The 1980 and 1981 Counterclaim
As to 1980 and 1981, the Government has sued to reduce to judgment the assessments made on January 28, 1985. The taxpayers have defended in reliance on the statute of limitations. In essence, the taxpayers contend that the January 28, 1985 assessments were rendered invalid once 60 days passed without notice and demand. Therefore, they say, the Government could only sue on the underlying tax liability and not on the assessment. Accordingly, since the Counterclaim was filed after the running of limitations for a suit on the liability itself and not the assessment, the taxpayers would be entitled to judgment.
It is the Government's position, with which the Court agrees, that the January 28, 1985 assessment was, and remains, valid and that the Counterclaim was timely filed to reduce the assessment to judgment pursuant to § 6502(a). The Counterclaim is, in effect, a collection suit, which is permitted even though there had been no notice and demand. Chila, supra, Berman, supra, Marvel, supra. Thus, the Counterclaim was timely filed and, there being no debate as to the substantive merit of the assessments, the Government is entitled to judgment.
For the foregoing reasons, the Court holds in favor of the Government on the Plaintiff's suit for refund for 1979 and on the Government's Counterclaim to reduce its assessments to judgment for 1980 and 1981.NOTES
 All statutory references herein are to the Internal Revenue Code, 26 U.S.C.
 The Government, quite correctly, notes that the fact that the taxpayers did not receive the alleged January 28, 1985 first notice is not determinative. So long as the notice was timely mailed to the taxpayers' last known address, the IRS has complied with § 6303(a) even absent receipt.
 If the first and second notices were, in fact, mailed 5 weeks apart then the computer records are erroneous as to the January 28, 1985 date for the first notice and/or the May 31, 1985 date for the second notice.
 I.e. for 1979 as to which the taxpayers have made full payment and seek recovery of what they have paid.
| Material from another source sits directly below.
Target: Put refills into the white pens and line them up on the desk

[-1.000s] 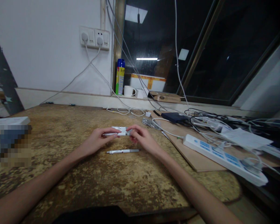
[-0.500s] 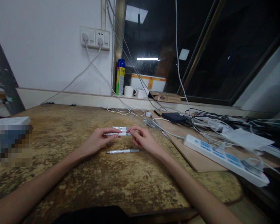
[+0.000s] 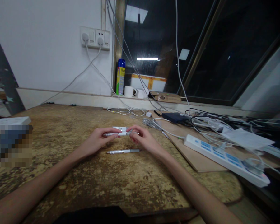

 For 1980 and 1981 the IRS has filed suit to reduce an assessment of judgment.
 In the case of Sasscer v. United States, MJG-91-158 (D.Md.) the Government stated:
"This letter is in response to your order dated May 8, 1991, in which you requested the United States' position as to whether a taxpayer is entitled to a refund on the sole ground that the liability was collected by administrative levy in the absence of a notice and demand. The United States' position is that the taxpayer would be entitled to a refund, as long as he filed his claim for refund with the Internal Revenue Service within two years from the time the funds were administratively collected."
 § 6502(a) (1). A suit on the tax liability (sans assessment) would be timely if brought within three years from the date the return was filed plus the period of time during which the running of limitations was extended by virtue of the Tax Court litigation. § 6503(a). It appears that this period of limitations would have expired prior to the 1988 filing of the Government's counterclaim in this case.
 The period of limitations for suit on the January 25, 1985 assessments was originally six years and was, in 1990, extended to ten years. Omnibus Budget Reconciliation Act of 1990, § 11317(a) (1), amending IRC § 6502(a).